Verse 34
This cry came at the ninth hour, namely, 3:00 p.m. Jesus’ cry expressed what the darkness visualized. Jesus cried out loudly, not weakly with His last available energy. His great agony of soul was responsible for this cry. Mark recorded Jesus’ words in Aramaic. Probably Jesus spoke in Aramaic in view of the crowd’s reaction (cf. Matthew 27:46-47).
"The depths of the saying are too deep to be plumbed, but the least inadequate interpretations are those which find in it a sense of desolation in which Jesus felt the horror of sin so deeply that for a time the closeness of His communion with the Father was obscured." [Note: Taylor, p. 549.]

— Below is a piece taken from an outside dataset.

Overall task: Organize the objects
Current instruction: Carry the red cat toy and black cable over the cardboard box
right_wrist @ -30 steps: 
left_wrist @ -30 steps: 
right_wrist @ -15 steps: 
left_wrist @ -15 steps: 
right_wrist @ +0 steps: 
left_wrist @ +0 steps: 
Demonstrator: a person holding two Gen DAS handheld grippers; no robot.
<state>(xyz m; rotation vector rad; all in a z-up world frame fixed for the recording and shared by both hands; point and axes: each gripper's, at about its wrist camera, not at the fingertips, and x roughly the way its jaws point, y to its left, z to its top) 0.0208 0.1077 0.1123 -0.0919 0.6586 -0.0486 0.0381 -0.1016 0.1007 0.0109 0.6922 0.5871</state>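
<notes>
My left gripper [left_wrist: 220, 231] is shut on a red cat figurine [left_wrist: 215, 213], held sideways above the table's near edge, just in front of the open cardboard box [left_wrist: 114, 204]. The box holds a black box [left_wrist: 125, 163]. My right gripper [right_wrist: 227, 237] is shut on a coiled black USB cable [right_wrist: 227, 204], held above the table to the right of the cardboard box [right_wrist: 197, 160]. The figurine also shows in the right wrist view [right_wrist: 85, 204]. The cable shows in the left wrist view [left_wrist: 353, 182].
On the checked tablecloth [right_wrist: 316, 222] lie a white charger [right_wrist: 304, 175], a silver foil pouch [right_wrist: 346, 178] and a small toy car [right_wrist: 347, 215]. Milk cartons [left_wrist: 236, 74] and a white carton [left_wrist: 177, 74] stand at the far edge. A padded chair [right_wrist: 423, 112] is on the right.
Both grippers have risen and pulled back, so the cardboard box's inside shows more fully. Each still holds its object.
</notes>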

Jesus quoted Psalms 22:1. That is why He expressed His agony of separation as a question. Jesus was not asking God for an answer; the question was rhetorical. As Jesus used this verse, it expressed an affirmation of His relationship to God as His Father and an acknowledgment that the Father had abandoned Him. God abandoned Jesus in the judicial sense that He focused His wrath on the Son (cf. Mark 14:36). Jesus bore God’s curse and His judgment for sin (cf. Deuteronomy 21:22-23; 2 Corinthians 5:21; Galatians 3:13). God, who cannot look on sin (Habakkuk 1:13), turned His back, so to speak, on Jesus who bore that sin in His own body on the cross. Jesus experienced separation from God when He took the place of sinners (Mark 10:45; Romans 5:8; 1 Peter 2:24; 1 Peter 3:18).
Even though the physical sufferings that Jesus experienced were great, the spiritual agony that He underwent as the Lamb of God taking away the sins of the world was infinitely greater. We need to remember this when we meditate on Jesus’ death, for example at the Lord’s Supper.